The woman with the light blue highlights sighed. “None at all. I’m not even sure what I’m doing wrong, but the system isn’t letting me mess with the appointments.” Olivia huffed and pouted, leaning her chin on her palm. “But I can’t dance all that well, so I’ve got to figure this out if I’m going to be valuable here,” she said with new enthusiasm, like she was trying to psyche herself up. “My job depends on it.”
There was a pause before some guy yelled out from the hallway past her desk, “No it doesn’t!”
Aiden didn’t see who that was, but he narrowed his eyebrows. Familiar. That was familiar. That voice, the lilting tone. Something about it was incredibly familiar. Aiden was hit with a wave of déjà vu, but he had no idea why.
“I’ll outlive my usefulness if I can’t fix the computer!” she called back with a chuckle in her voice.
“I’m sure we could find something for you to do around here,” that voice joked, but whoever was speaking still didn’t make an appearance.
Aiden frowned. He felt a strange feeling beneath his skin, something in between uncertainty and anticipation. It was almost like his calibration was off: like some part of him realized something was wrong but the rest of his brain hadn’t caught up.
Nikki patted his leg. “Don’t worry, that’s just Mr. K. He’s the hip-hop teacher. And he does classical stuff like the waltz.” She looked around. “Um B does ballet, but I don’t think she’s here today.”
“B?” Aiden couldn’t help but to ask.
Nikki shrugged like it was obvious. “Her actual name is Beatrice Battle.”

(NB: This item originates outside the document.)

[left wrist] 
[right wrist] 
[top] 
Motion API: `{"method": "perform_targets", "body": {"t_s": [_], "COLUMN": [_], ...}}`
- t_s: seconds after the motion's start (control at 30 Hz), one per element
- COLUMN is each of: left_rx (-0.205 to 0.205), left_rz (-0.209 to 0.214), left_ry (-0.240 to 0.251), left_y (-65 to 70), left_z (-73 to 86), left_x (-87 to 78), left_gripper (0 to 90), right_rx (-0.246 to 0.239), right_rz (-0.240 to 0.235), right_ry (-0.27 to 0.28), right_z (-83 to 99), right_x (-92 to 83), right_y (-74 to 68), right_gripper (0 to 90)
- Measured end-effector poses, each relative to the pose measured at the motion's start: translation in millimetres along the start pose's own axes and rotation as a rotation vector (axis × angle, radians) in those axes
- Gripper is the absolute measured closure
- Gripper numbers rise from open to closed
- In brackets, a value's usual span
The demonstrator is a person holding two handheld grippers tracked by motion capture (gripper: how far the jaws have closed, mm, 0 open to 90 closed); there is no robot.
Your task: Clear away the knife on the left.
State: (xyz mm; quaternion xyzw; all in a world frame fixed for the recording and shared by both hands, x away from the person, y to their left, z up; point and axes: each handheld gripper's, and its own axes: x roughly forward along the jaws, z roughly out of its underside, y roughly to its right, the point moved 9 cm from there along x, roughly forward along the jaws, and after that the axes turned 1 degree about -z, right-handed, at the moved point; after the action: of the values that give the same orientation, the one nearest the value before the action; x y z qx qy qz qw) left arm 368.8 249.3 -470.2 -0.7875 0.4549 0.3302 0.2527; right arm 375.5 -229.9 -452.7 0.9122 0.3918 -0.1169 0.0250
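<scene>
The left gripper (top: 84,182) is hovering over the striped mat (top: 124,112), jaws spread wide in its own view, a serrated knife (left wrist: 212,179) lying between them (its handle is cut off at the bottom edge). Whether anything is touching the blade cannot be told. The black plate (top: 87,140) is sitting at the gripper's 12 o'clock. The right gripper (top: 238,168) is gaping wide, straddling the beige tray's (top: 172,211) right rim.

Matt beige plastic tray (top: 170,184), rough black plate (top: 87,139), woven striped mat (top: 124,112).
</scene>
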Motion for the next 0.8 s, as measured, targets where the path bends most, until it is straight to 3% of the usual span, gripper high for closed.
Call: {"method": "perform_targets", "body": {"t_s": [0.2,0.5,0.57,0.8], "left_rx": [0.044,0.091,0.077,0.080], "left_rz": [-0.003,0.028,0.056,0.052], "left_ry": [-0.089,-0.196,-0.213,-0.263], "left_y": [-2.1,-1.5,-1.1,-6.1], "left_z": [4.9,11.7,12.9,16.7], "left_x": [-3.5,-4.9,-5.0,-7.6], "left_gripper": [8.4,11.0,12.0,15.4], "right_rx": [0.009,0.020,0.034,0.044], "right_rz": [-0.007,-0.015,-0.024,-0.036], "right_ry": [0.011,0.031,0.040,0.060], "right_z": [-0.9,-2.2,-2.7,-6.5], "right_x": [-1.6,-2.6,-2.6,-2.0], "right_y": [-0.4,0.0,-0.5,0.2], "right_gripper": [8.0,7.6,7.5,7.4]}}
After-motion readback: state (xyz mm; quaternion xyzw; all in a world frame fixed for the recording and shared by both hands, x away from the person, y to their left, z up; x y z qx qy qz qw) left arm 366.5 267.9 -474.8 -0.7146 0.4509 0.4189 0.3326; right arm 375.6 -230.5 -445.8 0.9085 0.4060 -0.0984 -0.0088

“She hates her name,” Olivia the computer girl said with a fond shake of her head, all without looking up. “You wouldn’t peg her as the ballet type either. Come in on a Tuesday to get Nikki one of these days and you can say hello. Or you could always sign up for a class yourself.” She was smiling sneakily.
Aiden only saw a flash of the guy, Mr. K, in the back as he walked past the doorway saying, “Marketing! We’ll keep you around for that even if you break the computer.”

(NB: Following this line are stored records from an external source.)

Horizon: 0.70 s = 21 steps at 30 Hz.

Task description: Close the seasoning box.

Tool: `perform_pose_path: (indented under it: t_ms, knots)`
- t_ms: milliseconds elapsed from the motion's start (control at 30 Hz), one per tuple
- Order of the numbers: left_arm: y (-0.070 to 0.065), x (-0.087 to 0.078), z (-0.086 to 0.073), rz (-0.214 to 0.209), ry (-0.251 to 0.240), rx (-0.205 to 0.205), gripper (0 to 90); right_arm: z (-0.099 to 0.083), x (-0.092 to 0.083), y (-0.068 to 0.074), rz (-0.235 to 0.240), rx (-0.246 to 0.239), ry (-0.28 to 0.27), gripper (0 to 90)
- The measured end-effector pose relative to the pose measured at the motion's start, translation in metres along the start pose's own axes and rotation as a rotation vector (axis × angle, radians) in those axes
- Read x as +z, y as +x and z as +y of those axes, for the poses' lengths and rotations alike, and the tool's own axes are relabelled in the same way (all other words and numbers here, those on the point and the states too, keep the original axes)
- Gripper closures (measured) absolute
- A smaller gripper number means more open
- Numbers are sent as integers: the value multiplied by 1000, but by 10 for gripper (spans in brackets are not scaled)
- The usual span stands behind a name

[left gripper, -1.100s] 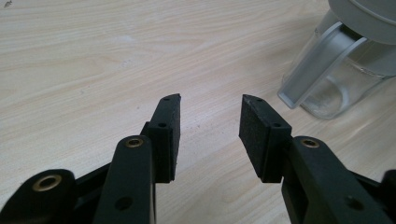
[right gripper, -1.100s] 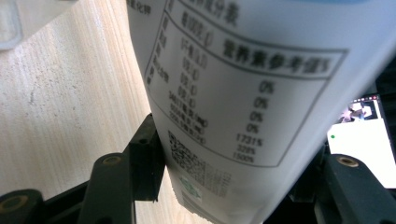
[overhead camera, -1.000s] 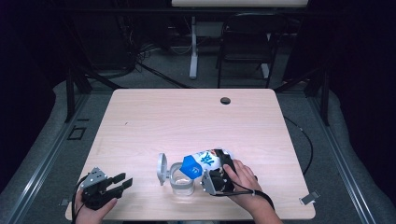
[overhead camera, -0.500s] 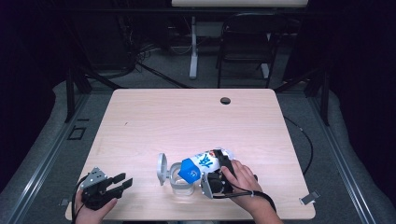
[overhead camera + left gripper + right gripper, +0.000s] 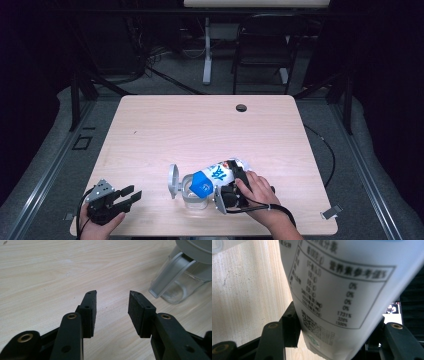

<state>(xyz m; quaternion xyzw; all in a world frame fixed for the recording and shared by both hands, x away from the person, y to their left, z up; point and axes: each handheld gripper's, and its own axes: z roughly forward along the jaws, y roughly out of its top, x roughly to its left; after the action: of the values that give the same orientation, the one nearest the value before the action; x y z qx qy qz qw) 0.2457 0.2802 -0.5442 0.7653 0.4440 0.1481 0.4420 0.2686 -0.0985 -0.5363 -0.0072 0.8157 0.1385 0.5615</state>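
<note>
A white pouch with blue print (image 5: pixel 216 175) lies tilted, its blue end over the mouth of a clear container (image 5: pixel 192 196) near the table's front edge. The container's grey lid (image 5: pixel 173 181) stands flipped open to its left. My right gripper (image 5: pixel 235 179) is shut on the pouch; in the right gripper view the pouch's printed label (image 5: pixel 342 285) sits pressed between the two jaws of the gripper (image 5: pixel 337 340). My left gripper (image 5: pixel 131 195) rests at the front left corner, open and holding nothing (image 5: pixel 112 298). The clear container (image 5: pixel 180 282) shows ahead of it to the right.
The wooden table (image 5: pixel 200 130) has a small black round grommet (image 5: pixel 241 107) near its far edge. Beyond the table stand a chair (image 5: pixel 260 55) and a stand's legs on a dark floor. Cables trail from both grippers over the front edge.
</note>
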Motion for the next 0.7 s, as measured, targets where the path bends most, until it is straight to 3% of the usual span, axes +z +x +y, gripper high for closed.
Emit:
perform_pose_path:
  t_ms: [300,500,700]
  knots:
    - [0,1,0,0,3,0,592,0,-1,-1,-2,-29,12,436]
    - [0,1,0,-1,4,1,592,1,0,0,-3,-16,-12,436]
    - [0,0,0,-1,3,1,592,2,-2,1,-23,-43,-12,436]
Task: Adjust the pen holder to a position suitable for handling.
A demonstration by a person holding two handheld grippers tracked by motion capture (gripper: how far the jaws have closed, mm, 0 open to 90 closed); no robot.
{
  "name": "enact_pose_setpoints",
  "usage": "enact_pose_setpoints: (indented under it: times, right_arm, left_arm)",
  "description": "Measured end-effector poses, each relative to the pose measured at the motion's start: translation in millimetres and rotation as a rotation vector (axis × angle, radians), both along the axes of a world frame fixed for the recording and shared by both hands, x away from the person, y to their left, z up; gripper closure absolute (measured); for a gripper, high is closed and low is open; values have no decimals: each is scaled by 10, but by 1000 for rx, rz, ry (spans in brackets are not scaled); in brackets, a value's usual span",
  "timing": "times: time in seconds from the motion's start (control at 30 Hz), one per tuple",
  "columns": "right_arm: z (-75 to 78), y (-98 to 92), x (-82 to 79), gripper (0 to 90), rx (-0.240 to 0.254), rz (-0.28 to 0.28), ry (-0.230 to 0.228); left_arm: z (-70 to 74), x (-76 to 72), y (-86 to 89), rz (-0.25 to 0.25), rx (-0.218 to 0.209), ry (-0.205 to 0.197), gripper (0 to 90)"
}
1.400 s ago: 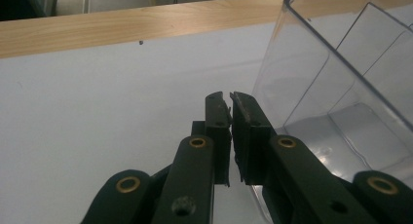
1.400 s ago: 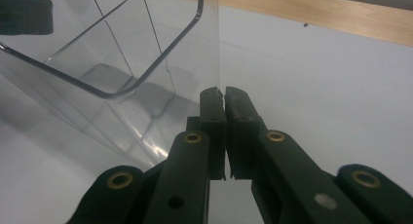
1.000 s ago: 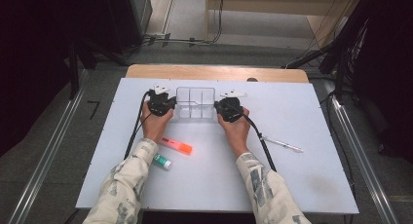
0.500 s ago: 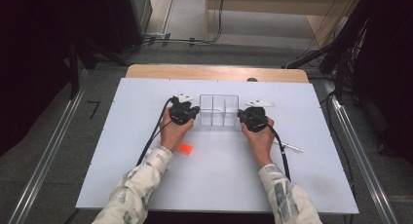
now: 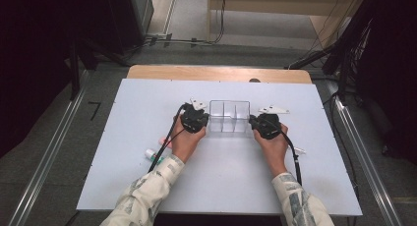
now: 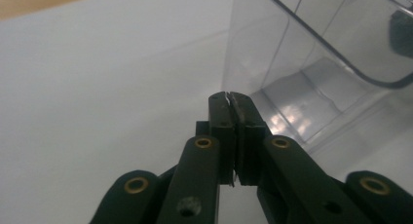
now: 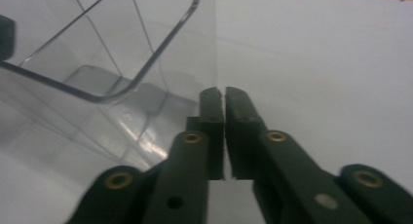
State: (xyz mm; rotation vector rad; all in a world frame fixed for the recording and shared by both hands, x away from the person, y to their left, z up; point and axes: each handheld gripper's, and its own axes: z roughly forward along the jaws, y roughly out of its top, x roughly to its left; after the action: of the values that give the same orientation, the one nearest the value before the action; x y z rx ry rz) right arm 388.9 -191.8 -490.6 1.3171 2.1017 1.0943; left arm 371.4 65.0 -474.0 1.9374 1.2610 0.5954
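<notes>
A clear plastic box (image 5: 229, 118) with inner dividers stands mid-table. My left gripper (image 5: 208, 120) is at its left end, shut on the end wall; in the left gripper view the jaws (image 6: 229, 95) pinch the wall's edge, and the box (image 6: 316, 63) rises to the right. My right gripper (image 5: 251, 123) is at the box's right end. Its jaws (image 7: 224, 91) have just been opening and stand a narrow slit apart. The edge of the box (image 7: 97, 53) runs down into that slit.
On the white table (image 5: 147, 103), a white tube with a green end (image 5: 149, 153) and a pink-orange marker (image 5: 164, 141) lie by my left forearm. A pen (image 5: 299, 150) lies beside my right wrist. A wooden strip (image 5: 219, 72) borders the far edge.
Both hands and the clear box between them have moved to the right across the table. The orange marker is now mostly covered by the left forearm.
</notes>
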Motion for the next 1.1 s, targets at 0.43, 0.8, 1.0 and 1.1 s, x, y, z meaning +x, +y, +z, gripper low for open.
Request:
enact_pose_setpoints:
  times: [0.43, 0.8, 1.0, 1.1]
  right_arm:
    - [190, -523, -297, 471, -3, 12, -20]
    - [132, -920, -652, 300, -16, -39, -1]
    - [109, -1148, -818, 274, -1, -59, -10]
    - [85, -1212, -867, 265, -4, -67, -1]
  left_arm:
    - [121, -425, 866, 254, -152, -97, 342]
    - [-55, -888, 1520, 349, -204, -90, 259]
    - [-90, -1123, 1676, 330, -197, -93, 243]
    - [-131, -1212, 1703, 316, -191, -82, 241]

“Hey, I didn’t break it!” Olivia complained with laughter in her voice. Mr. K was laughing too, his footsteps reverberating atop the wooden flooring when he walked. Aiden was struck with that sense of familiarity again, itching under his skin. He didn’t have any time to figure it out before Olivia sighed fondly. She looked up at Aiden and Nikki. “Be safe going home, Nikki. You too, sir,” she addressed to Aiden.
“Do you have to stay here?” Nikki asked the woman with a little frown, her eyes slipping to see the snow falling like a blizzard outside.
“Just for a little while. Neither of us have cars, so we’re trying to see if it slows down before our fingers freeze,” Olivia responded with a wry smile. She waved. “See you Tuesday, Nikki.”
“Bye, Olivia!” Nikki said as cheerfully as always, letting Aiden adjust the collar of her coat before they stepped out to brave the cold together.
Aiden kept Nikki close the entire time they were walking, asking her every few minutes if her hands were too cold. He couldn’t help but to feel unsettled though. That feeling like he’d missed something hadn’t left him. Only Nikki’s presence and the blasts of cold wind slamming into him kept him from mulling over it.
By the time he’d taken Nikki back to his apartment for the afternoon, he’d completely forgotten what had bothered him so much in the first place.